_TRY IT:_ Retype the material below, keeping each line identical.
================================
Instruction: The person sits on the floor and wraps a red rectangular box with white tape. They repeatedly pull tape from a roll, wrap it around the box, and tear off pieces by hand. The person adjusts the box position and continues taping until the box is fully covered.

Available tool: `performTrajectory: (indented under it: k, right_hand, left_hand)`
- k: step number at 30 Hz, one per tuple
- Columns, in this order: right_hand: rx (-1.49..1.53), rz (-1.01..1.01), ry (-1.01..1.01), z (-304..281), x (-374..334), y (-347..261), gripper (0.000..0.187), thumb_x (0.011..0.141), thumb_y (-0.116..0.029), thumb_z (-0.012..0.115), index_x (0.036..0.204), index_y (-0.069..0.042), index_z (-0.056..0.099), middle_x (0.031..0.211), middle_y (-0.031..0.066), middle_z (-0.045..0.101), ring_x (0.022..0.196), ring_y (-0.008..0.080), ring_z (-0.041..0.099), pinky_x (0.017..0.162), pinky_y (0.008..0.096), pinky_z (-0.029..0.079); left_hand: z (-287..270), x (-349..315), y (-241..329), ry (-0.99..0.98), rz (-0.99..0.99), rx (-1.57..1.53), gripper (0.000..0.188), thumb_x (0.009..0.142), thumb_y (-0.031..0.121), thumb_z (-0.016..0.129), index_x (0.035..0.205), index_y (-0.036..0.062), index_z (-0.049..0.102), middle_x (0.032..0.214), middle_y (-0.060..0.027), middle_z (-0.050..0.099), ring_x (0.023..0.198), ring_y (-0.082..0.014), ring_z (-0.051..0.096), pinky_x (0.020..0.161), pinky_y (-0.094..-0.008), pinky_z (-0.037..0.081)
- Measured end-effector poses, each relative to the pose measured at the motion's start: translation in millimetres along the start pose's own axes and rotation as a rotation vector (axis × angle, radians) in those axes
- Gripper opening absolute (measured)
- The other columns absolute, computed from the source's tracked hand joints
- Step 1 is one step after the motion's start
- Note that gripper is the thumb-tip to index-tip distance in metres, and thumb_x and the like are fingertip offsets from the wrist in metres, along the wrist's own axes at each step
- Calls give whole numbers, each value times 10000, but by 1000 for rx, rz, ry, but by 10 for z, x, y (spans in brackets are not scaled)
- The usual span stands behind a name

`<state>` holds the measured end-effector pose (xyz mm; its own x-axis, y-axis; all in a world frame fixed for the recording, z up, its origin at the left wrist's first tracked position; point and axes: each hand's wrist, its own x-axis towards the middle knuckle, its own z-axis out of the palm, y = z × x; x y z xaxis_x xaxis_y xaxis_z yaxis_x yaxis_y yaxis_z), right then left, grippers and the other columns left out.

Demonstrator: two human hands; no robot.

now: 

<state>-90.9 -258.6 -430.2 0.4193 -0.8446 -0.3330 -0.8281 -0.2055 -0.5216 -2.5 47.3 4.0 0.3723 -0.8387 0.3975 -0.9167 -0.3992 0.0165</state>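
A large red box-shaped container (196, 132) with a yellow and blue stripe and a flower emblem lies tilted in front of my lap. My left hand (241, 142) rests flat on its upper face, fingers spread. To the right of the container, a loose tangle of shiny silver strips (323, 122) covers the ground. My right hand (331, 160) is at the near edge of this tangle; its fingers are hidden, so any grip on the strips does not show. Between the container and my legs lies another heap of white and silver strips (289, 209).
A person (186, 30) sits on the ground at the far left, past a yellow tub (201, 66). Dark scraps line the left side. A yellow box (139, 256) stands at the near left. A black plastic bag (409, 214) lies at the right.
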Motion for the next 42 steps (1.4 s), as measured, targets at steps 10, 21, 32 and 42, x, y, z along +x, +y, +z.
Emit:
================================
_SOLUTION TO THIS TASK:_
Instruction: The person sits on the floor and wraps a red rectangular box with white tape. They repeatedly pull tape from a roll, wrap it around the box, and tear off pieces by hand. The person adjusts the box position and continues taping until the box is fully covered.

Available tool: `performTrajectory: (indented under it: k, right_hand, left_hand)`
- k: step number at 30 Hz, one per tuple
- Columns, in this order: right_hand: rx (-1.49..1.53), rz (-1.01..1.01), ry (-1.01..1.01), z (-304..281), x (-374..334), y (-347..261), gripper (0.000..0.187), thumb_x (0.011..0.141), thumb_y (-0.116..0.029), thumb_z (-0.012..0.115), index_x (0.036..0.204), index_y (-0.069..0.042), index_z (-0.056..0.099), middle_x (0.031..0.211), middle_y (-0.031..0.066), middle_z (-0.045..0.101), ring_x (0.022..0.196), ring_y (-0.008..0.080), ring_z (-0.041..0.099), pinky_x (0.017..0.162), pinky_y (0.008..0.096), pinky_z (-0.029..0.079); left_hand: z (-287..270), x (-349..315), y (-241..329), ry (-0.99..0.98), rz (-0.99..0.99), rx (-1.57..1.53), gripper (0.000..0.188), thumb_x (0.009..0.142), thumb_y (-0.031..0.121), thumb_z (-0.016..0.129), index_x (0.035..0.205), index_y (-0.036..0.062), index_z (-0.049..0.102), middle_x (0.032..0.214), middle_y (-0.060..0.027), middle_z (-0.050..0.099), ring_x (0.023..0.198), ring_y (-0.082..0.014), ring_z (-0.051..0.096), pinky_x (0.020..0.161), pinky_y (-0.094..-0.008), pinky_z (-0.037..0.081)
- Measured end-effector poses, each relative to the pose measured at the motion's start: translation in millimetres along the start pose's own axes and rotation as a rotation vector (axis × angle, radians) in those axes
- Gripper opening absolute (measured)
- The other columns absolute, computed from the source's tracked hand joints
- Step 1 is one step after the motion's start
- Note that gripper is the thumb-tip to index-tip distance in metres, and thumb_x and the like are fingertip offsets from the wrist in metres, along the wrist's own axes at each step
- Calls give whole numbers, each value times 10000, but by 1000 for rx, rz, ry, but by 10 for z, x, y (spans in brackets are not scaled)
- The usual span stands behind a name

`<state>` holds the measured end-effector pose (xyz mm; its own x-axis, y-axis; all in a world frame fixed for the recording, z up, its origin at the left wrist's first tracked position; point and axes: each hand's wrist, its own x-axis towards the middle knuckle, its own z-axis out of the palm, y = z × x; x y z xaxis_x xaxis_y xaxis_z yaxis_x yaxis_y yaxis_z), right then left, grippers and the other columns left out.

Demonstrator: two human hands; no robot.

now: 

<state>-90.9 -258.6 -430.2 0.4193 -0.8446 -0.3330 -0.8281 -0.2055 -0.5216 -2.5 47.3 4.0 0.3723 -0.8387 0.3975 -0.9167 -0.3992 0.0165</state>
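A large red box-shaped container (196, 132) with a yellow and blue stripe and a flower emblem lies tilted in front of my lap. My left hand (241, 142) rests flat on its upper face, fingers spread. To the right of the container, a loose tangle of shiny silver strips (323, 122) covers the ground. My right hand (331, 160) is at the near edge of this tangle; its fingers are hidden, so any grip on the strips does not show. Between the container and my legs lies another heap of white and silver strips (289, 209).
A person (186, 30) sits on the ground at the far left, past a yellow tub (201, 66). Dark scraps line the left side. A yellow box (139, 256) stands at the near left. A black plastic bag (409, 214) lies at the right.
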Motion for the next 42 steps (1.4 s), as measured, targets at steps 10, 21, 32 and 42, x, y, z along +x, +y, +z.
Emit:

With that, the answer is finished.